PROBLEM TO SOLVE:
Tally up the lines in the material where the word "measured" appears, then give the total and nothing else.
|---|
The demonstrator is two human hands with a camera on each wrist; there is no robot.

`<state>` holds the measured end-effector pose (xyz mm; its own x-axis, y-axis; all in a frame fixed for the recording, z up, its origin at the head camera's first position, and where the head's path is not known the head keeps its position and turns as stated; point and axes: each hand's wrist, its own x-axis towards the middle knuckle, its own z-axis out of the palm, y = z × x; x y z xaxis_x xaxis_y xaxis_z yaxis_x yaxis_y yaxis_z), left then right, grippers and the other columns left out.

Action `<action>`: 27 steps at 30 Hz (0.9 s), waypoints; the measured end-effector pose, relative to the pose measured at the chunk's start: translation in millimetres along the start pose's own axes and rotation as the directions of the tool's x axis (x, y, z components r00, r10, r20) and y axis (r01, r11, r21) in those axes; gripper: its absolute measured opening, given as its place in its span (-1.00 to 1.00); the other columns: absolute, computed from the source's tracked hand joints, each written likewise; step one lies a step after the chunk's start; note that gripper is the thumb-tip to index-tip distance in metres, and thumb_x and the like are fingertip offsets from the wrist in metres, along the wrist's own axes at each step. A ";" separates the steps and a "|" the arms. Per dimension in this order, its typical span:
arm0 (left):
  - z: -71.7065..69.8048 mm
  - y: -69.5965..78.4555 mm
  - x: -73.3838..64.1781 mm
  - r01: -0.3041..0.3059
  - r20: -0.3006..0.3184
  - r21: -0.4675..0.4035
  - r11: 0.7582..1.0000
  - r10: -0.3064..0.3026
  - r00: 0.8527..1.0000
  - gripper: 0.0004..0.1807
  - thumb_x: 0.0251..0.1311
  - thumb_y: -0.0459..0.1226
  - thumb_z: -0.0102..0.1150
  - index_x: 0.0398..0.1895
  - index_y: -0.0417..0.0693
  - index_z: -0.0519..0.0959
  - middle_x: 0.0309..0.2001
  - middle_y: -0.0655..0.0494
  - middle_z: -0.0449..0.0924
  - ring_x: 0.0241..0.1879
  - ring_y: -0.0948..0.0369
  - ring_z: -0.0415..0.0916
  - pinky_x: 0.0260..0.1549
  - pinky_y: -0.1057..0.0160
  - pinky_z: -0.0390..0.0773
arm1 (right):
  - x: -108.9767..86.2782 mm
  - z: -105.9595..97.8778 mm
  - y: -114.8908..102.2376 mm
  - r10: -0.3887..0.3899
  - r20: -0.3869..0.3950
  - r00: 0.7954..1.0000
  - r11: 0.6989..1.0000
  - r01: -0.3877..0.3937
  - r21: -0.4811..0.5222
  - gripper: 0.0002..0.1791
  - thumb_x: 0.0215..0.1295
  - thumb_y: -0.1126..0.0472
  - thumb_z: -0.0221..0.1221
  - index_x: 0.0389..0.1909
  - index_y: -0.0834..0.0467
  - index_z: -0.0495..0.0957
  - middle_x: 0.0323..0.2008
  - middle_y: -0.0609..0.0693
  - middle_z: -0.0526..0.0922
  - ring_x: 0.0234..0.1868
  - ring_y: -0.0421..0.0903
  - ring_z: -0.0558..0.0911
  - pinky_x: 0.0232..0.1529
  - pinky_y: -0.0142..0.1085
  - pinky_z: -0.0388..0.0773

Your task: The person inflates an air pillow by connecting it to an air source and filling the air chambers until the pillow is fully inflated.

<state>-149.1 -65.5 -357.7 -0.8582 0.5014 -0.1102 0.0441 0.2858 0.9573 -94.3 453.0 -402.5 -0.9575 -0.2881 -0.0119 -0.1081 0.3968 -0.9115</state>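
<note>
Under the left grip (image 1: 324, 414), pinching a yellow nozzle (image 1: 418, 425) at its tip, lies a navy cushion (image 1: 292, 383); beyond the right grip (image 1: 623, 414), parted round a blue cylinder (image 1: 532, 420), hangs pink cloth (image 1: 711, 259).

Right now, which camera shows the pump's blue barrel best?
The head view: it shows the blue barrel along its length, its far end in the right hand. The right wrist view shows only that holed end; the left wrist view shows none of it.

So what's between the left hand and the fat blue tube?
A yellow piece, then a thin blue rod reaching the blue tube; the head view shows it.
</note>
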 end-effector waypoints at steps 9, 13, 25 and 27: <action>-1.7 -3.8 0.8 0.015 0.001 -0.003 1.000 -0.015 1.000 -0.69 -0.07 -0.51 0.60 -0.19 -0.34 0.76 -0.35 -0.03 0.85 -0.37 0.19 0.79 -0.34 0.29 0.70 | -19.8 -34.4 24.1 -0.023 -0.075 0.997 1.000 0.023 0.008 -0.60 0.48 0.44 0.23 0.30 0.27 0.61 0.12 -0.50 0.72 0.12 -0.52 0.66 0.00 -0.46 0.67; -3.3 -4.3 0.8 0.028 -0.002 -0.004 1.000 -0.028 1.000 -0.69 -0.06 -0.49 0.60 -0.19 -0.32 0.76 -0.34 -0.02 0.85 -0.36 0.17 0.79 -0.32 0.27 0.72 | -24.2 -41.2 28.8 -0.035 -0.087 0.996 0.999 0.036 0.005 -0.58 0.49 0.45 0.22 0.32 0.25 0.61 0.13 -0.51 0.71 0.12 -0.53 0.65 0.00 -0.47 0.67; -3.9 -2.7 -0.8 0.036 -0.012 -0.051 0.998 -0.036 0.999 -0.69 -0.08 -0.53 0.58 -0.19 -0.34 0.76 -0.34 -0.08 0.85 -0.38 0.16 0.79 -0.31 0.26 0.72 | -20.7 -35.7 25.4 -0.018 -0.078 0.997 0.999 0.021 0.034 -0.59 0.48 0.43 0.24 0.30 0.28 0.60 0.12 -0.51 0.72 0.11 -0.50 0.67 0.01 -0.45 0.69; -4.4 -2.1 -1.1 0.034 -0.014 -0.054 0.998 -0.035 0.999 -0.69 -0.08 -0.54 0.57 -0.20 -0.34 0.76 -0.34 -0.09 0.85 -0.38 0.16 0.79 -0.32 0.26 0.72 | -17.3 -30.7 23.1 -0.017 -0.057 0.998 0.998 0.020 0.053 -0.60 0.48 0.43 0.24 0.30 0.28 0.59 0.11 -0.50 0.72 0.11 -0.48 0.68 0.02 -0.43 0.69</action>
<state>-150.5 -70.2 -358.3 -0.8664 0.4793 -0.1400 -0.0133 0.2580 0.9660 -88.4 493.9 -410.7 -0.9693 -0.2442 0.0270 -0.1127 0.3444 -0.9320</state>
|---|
TASK ANSWER:
2